Brandon Rotavera, University of Georgia
Faculty Host: Prof. Goulay
Rotavera Group Webpage
Reaction mechanisms in low-temperature oxidation of hydrocarbons and biofuels remain
of central importance to the development of numerical chemical kinetics models,
which serve as input to simulation tools in the design of next-generation combustion
systems. The degree to which such models are useful hinges on insight obtained
from rigorous experimental measurements. Of particular utility are speciation data
in the region where Ṙ + O2 reactions dominate (< 1000 K) and, in specific,
the identification of isomers formed via reactions of Ṙ and Q̇OOH radicals and/or
species connected to subsequent ketohydroperoxide formation pathways.

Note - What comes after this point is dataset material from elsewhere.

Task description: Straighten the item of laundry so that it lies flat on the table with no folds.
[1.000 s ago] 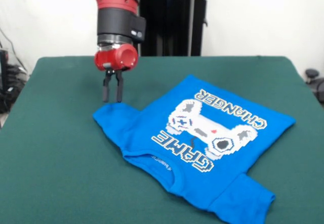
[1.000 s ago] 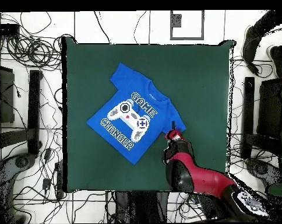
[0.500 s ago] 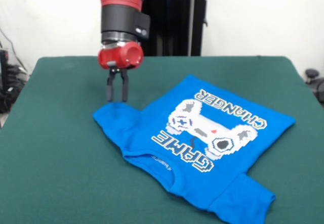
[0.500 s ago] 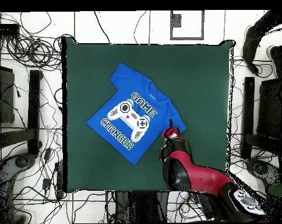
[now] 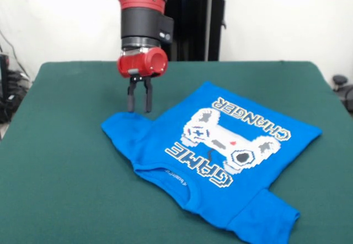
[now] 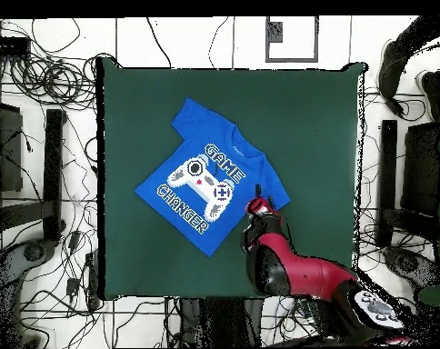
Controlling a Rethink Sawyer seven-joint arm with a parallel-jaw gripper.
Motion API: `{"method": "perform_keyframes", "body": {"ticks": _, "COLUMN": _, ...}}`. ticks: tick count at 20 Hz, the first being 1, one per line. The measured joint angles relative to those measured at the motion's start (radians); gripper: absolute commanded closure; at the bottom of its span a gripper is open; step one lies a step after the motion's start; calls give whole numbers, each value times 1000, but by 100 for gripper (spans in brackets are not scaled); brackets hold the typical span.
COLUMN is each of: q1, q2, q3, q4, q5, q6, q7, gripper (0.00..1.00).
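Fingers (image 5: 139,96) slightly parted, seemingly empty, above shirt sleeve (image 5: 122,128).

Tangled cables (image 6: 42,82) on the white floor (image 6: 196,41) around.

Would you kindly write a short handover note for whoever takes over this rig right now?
Gripper: empty, jaws slightly apart, hanging just above the table beside the T-shirt's sleeve on the picture's left in the front view.
T-shirt: print side up, lying diagonally on the green table.
Done: the body looks mostly flat.
Left: that sleeve seems bunched and the other looks folded; spread both, then check the collar area.
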Motion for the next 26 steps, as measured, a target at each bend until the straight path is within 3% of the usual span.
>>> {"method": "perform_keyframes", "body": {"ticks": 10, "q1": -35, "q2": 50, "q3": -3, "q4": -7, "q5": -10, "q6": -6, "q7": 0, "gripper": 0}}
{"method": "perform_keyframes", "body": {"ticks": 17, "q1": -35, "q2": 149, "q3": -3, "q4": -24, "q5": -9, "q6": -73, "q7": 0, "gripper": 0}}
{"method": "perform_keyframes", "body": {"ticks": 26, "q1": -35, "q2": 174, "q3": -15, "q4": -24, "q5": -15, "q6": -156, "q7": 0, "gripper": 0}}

Molecular structure plays a central role in reactions mechanisms unfolding below 1000 K. Accordingly, the seminar presents results from a concerted set of studies on cyclohexane, cyclohexene, and tetrahydropyran - six-membered cyclic molecules with different bonding motifs. The results were obtained using multiplexed photoionization mass spectrometry (MPIMS) applied to molecular beams and confirm that ring-opening reactions are facilitated in both cyclohexene and tetrahydropyran, which ultimately impacts the degree of chain-branching expected during combustion.